I think it is important to understand what is out there in database world apart from Relational Databases. I was lucky enough to work with several of these: relational DB, key-value, document-oriented and column-oriented. It is also important to understand what are the use cases where each one shines and use it for that purpose. If all you know is relational DB you may be temped to implement even a queue abstraction on top of it, even though queue abstraction could be very problematic for relational DB due to it’s dynamic nature (and relation DB is more suited for less dynamic records data).

Learning Apache Cassandra – Mat Brown

This is a decent introductory book on learning fundamentals of Apache Cassandra and building correct mental model of it. It is quite practical and you can play with Cassandra in development machine as you read to get more hands-on experience. This was my first encounter with Column-store kind of database. This is very different from columnar databases (like Vertica) in the way it organizes data on disk. Cassandra combines ideas from Dynamo (Riak being open source variant) and Big Table (HBase being open source variant) into one database. It think that database with this kind of design choice makes much sense in situations where high write throughput is needed and where database must be highly available. It doesn’t surprise me that many big companies rely on it. Learning these fundamentals was quite fun and I would enjoy working with the real production instance some time in future.

Designing Data-Intensive Applications: The Big Ideas Behind Reliable, Scalable and Maintainable System – Martin Kleppmann

I can’t say enough good things about this book. It is that good. And by the way it is available only as early release. It takes such a complex topic of distributed database systems and decomposes it into main building blocks and then explains each complex idea in very easy to read manner. It discusses various trade-offs in distributed database design and mentions how popular databases (SQL as well as NoSQL) have approached those problems and how they solved them and what that means for you and your data.

For example book covers topics such as  Data Models (key-value, document, relational, graph) and query languages for those data models,  Storage and Retrieval (B-Tree vs LSM-Tree type of storage engines),  Encoding (XML, JSON, Protocol Buffers, Apache Avro, Apache Trift), Replication (synchronous, asynchronous, leader failure, leaderless (Dynamo style) replication, master-master replication etc.), Partitioning (hash partitioning, range partitioning, partitioning of secondary indexes etc.), Transactions (weaker and stronger isolation levels, serializability, understanding what each guarantee does and does not provide etc.), Consistency and Consensus (Paxos, RAFT, Zab, Zookeeper, etcd), Bach Processing (map-reduce, Hadoop), Stream Processing (useing log as primary data and using streams to keep derived data stores up to date)

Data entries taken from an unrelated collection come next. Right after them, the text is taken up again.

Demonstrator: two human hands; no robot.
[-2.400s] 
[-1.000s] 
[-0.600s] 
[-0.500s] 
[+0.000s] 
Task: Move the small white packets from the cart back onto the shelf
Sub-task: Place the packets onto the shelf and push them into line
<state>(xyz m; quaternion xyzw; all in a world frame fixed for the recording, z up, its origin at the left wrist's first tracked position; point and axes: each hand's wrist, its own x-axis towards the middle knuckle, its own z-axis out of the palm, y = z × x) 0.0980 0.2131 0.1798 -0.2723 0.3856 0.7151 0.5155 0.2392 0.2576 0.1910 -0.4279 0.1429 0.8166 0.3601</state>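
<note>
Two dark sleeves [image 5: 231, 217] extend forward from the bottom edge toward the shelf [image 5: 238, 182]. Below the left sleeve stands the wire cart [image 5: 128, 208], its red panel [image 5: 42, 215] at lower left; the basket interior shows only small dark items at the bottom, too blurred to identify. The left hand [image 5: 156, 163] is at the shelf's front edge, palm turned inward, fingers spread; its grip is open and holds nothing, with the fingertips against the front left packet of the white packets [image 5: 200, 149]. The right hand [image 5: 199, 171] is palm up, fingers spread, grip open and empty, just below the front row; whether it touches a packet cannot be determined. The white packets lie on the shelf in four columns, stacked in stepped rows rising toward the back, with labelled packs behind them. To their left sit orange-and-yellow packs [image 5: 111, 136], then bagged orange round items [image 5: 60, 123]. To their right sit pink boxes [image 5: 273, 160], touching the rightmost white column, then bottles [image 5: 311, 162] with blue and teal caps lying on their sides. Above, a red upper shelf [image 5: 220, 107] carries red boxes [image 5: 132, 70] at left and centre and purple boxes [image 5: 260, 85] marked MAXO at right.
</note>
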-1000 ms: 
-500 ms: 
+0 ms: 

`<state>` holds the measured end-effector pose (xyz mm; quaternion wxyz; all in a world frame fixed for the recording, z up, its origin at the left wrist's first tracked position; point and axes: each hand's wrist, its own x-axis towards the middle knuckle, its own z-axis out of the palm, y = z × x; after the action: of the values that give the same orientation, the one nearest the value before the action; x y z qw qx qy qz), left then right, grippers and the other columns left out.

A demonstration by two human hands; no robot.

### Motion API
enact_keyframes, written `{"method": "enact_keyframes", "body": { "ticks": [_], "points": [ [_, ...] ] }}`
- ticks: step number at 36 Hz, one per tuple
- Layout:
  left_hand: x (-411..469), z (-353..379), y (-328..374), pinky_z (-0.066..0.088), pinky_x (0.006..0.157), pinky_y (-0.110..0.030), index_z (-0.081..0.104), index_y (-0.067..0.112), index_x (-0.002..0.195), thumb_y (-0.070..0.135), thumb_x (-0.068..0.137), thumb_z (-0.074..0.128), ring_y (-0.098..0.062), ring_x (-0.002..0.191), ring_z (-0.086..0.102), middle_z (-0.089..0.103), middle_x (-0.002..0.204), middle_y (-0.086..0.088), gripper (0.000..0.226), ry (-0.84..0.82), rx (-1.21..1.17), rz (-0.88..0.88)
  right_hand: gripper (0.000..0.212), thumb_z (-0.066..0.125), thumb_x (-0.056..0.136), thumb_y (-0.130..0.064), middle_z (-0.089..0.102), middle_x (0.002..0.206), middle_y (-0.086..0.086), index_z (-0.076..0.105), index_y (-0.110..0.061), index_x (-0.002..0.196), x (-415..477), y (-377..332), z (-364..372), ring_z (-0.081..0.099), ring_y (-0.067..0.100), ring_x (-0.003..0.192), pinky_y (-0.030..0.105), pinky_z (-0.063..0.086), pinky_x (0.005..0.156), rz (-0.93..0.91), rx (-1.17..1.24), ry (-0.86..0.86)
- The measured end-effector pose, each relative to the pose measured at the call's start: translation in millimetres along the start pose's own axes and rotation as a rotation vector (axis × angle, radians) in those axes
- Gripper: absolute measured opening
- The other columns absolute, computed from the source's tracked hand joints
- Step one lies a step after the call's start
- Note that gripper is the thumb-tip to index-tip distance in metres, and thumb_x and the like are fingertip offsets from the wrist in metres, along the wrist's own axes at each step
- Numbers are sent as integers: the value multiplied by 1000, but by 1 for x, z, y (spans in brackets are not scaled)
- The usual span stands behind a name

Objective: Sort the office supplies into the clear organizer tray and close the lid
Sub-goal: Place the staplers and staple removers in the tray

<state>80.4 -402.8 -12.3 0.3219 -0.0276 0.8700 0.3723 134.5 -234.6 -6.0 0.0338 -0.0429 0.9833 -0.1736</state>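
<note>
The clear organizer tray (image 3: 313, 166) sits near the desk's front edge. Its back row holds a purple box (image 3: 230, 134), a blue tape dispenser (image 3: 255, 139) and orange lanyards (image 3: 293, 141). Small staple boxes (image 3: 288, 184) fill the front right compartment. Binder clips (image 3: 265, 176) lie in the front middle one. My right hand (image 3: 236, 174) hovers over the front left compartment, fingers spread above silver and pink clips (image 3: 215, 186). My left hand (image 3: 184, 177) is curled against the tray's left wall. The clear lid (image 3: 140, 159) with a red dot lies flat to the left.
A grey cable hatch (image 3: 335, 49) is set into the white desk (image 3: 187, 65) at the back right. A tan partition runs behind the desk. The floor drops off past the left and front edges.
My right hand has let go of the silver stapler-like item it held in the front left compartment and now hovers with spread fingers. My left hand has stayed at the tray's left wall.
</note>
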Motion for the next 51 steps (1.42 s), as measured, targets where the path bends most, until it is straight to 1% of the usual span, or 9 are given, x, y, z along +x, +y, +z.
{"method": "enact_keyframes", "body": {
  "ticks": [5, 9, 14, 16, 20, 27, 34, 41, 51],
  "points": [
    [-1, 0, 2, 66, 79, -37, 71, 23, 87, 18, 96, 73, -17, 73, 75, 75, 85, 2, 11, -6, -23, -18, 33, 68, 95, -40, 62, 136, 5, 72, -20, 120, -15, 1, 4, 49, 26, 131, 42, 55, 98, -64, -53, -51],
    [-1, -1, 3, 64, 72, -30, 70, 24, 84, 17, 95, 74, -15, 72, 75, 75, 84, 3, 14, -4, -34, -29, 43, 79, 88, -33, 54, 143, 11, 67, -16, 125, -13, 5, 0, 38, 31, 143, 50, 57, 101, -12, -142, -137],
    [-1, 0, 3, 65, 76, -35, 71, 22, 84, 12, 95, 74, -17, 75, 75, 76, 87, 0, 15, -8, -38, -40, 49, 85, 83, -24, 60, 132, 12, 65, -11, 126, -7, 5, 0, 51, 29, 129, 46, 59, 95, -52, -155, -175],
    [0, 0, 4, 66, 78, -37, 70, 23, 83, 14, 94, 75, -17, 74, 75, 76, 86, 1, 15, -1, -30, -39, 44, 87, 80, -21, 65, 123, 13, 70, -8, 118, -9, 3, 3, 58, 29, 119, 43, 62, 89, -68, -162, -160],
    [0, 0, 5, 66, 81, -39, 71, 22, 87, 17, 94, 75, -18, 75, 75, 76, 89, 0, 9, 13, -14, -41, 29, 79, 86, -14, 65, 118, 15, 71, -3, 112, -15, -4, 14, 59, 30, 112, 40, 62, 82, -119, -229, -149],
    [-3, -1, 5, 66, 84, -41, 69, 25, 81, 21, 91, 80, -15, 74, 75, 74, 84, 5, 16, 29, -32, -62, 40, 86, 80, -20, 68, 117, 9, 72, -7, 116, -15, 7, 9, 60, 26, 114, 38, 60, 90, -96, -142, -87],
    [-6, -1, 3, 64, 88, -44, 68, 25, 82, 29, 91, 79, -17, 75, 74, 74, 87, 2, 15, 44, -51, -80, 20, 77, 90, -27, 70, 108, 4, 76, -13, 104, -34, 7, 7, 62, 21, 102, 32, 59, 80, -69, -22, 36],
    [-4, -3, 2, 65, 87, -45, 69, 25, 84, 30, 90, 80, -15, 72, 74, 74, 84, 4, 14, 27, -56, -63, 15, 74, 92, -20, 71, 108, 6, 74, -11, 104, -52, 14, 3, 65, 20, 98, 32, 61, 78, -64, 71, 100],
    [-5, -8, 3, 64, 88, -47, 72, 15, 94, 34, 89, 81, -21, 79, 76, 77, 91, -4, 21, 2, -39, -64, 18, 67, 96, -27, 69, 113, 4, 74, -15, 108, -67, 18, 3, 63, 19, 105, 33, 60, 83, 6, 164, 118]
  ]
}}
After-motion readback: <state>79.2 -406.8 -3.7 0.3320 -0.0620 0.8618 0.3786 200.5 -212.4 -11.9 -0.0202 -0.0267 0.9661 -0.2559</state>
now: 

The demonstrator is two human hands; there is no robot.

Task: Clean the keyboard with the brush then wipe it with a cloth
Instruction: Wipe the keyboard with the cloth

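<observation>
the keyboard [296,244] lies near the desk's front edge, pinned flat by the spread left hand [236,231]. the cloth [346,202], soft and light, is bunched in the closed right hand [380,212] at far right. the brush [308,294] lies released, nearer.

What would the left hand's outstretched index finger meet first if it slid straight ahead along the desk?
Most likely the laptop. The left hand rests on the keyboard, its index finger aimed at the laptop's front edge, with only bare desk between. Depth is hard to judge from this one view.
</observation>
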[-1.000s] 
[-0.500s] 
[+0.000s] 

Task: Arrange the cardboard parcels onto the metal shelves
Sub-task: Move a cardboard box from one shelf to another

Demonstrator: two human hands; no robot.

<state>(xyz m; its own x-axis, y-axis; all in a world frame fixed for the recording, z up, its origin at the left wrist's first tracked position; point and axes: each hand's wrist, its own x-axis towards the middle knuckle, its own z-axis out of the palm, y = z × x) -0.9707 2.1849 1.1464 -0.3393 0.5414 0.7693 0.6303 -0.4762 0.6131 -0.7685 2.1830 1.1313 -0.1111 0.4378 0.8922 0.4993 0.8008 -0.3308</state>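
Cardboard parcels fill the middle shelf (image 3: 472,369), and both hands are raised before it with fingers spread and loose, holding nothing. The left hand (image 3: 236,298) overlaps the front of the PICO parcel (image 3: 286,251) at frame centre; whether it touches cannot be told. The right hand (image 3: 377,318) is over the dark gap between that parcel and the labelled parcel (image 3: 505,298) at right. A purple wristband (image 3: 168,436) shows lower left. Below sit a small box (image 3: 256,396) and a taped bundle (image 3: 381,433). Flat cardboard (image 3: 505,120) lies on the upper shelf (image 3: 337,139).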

In addition to covering most important concepts from distributed systems, this book also offers great references to other useful material across the internet. After each chapter you can find large number (close to hundred) of pointers to great resources for further reading (I enjoyed many of these too). If you are interested in Distributed Systems and have issues in connecting the dots this is the right book for you. It connects the dots!

Using the STL: The C++ Standard Template Library – Robert Robson

Gentle introduction to C++ STL library. Book is a bit older but it covers well 1998 ANS C++ Standard which was the latest major release before C++11. Generic STL Iterators, Containers and Algorithms are well explained. At that time (several years ago) it was quite good introduction and most of C++ code out there is based on this version of library. However, if you are considering new project I would recommend starting at least from C++11.

C++ 11 Standard Library: A Tutorial and Reference (2nd Edition) – Nicolai Josuttis

In depth overview of new C++11 features and new STL Library. C++11 bring many new features. In addition to smaller language and library improvements, we now have lambdas and native language support for threads.

Professional Node.js: Building Javascript Based Scalable Software – Pedro Teixeira

Decent intermediate book on Node.js platform. It explains Node.js way of thinking, event-driven non blocking I/O , main libraries (mostly around providing and using network services on TCP and HTTP level) and higher level frameworks such as Express.js. Node.js and Express.js frameworks have excellent documentation online and since this platform was (and still is) evolving at the rapid speed, it is better to look online then in few years old book.

JavaScript: The Definitive Guide

Huge book getting into very great details of Javascript language and Browser API. I have read about two thirds of it, but in general I think I could have better spent my time. It is just too detailed and you probably don’t need to use each small feature of the language. It is enough to learn and use The Good Parts… I found more practical the second part of the book which focuses on Browser API.

JavaScript: The Good Parts –  Douglas Crockford

Extremely lightweight (only about hundred pages) and popular book. I think you’ll never need more than this to use JavaScript effectively. It also makes it very light reference on the language. If you forgot something (say about function closure), you can quickly refresh your knowledge. If you do some JavaScript programming, I recommend to have this book in your shelf.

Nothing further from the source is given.